* [EXERCISE]
Every line below that holds the string "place" should be copied.

* [GIVEN MATERIAL]
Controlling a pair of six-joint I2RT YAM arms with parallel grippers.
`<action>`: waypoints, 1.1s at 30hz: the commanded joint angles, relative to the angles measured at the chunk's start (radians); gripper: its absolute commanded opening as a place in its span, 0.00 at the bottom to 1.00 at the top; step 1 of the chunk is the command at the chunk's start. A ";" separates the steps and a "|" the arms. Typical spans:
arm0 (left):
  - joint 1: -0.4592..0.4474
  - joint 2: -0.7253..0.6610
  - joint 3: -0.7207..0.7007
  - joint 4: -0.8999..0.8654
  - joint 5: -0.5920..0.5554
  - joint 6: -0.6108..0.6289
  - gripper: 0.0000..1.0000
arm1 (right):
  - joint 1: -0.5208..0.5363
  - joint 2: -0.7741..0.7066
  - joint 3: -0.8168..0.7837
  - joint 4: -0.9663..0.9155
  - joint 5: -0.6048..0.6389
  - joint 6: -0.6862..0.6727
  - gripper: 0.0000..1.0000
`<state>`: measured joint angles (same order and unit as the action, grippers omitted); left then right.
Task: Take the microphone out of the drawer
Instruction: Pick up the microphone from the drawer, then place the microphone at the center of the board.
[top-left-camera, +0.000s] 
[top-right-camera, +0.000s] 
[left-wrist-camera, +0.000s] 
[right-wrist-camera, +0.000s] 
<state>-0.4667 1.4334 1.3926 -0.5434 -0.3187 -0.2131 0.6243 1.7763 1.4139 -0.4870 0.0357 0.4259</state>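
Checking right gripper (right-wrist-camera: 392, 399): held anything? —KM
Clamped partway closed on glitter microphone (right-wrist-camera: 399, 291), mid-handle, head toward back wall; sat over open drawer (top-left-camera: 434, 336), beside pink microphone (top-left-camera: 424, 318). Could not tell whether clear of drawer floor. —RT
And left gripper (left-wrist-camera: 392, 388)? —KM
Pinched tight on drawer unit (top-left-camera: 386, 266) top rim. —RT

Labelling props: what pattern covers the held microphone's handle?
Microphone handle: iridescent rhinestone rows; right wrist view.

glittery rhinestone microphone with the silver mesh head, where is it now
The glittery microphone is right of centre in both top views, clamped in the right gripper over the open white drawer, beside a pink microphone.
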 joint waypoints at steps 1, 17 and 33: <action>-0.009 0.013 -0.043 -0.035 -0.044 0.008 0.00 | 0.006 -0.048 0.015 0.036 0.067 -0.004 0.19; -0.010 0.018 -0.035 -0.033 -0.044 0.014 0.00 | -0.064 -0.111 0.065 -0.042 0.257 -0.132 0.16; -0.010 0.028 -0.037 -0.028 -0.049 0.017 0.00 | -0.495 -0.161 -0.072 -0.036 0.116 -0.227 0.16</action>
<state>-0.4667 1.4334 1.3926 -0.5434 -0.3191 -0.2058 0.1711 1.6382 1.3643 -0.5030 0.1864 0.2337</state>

* [SOLUTION BELOW]
`<action>`: waypoints, 1.1s at 30hz: the commanded joint angles, relative to the angles measured at the chunk's start (radians); gripper: its absolute commanded opening as a place in its span, 0.00 at the bottom to 1.00 at the top; step 1 of the chunk is the command at the chunk's start. A ";" separates the steps and a "|" the arms. Typical spans:
Instruction: Pick up the microphone from the drawer, then place the microphone at the center of the board.

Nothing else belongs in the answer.